GIVEN MATERIAL START

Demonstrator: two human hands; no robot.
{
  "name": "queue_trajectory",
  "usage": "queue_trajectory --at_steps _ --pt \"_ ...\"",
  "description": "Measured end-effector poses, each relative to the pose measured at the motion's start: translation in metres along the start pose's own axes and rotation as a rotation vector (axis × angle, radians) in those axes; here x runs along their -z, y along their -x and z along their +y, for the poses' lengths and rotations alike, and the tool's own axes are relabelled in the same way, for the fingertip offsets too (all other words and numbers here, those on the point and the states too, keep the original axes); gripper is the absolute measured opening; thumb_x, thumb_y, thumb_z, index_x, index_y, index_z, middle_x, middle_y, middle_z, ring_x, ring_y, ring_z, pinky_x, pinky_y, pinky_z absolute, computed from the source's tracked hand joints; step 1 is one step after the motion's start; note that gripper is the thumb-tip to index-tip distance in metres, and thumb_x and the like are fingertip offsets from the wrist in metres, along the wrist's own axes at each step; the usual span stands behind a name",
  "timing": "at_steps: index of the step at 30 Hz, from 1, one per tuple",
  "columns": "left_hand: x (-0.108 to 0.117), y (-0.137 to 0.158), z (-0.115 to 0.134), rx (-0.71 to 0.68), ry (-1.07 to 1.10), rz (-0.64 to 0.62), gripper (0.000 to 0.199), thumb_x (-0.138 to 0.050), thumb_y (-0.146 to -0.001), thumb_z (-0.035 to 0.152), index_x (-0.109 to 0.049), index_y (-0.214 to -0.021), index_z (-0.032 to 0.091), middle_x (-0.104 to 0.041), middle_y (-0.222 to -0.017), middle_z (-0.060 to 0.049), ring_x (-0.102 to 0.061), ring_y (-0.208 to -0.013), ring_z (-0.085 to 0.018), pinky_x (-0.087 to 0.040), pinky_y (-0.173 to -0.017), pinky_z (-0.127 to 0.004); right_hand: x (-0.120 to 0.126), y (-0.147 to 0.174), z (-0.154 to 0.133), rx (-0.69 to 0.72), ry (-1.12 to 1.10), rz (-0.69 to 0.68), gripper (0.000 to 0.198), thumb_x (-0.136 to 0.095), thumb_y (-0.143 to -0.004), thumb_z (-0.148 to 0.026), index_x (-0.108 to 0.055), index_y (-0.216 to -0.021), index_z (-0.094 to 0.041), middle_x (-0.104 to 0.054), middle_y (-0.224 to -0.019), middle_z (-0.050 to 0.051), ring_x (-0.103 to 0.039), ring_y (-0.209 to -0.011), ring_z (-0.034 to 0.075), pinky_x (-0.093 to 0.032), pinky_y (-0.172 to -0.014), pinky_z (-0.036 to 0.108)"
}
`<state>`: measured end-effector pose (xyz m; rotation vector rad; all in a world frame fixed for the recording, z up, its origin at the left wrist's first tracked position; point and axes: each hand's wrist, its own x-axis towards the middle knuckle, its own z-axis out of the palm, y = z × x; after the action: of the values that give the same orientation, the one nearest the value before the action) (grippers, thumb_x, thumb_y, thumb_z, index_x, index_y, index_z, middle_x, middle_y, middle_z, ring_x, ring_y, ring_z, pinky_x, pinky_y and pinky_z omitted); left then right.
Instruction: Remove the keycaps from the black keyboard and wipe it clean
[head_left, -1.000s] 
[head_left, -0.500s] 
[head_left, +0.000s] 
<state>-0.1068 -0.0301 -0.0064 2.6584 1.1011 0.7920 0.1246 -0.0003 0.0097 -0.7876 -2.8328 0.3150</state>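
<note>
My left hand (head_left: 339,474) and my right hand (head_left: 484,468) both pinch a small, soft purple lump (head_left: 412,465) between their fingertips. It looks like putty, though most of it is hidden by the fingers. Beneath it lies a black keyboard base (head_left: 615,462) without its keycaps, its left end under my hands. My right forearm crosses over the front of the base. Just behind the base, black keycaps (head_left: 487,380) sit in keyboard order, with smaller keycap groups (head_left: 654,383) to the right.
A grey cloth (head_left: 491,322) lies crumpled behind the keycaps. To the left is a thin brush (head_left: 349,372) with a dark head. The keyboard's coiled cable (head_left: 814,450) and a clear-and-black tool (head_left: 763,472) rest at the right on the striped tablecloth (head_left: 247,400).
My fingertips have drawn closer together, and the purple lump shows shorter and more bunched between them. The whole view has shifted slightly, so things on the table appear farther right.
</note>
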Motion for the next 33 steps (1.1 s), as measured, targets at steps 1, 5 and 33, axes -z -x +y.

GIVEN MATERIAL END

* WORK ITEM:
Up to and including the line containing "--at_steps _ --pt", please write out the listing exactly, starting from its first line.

* SOLUTION TO THIS TASK:
Demonstrator: two human hands; no robot.
{
  "name": "queue_trajectory",
  "usage": "queue_trajectory --at_steps _ --pt \"_ ...\"",

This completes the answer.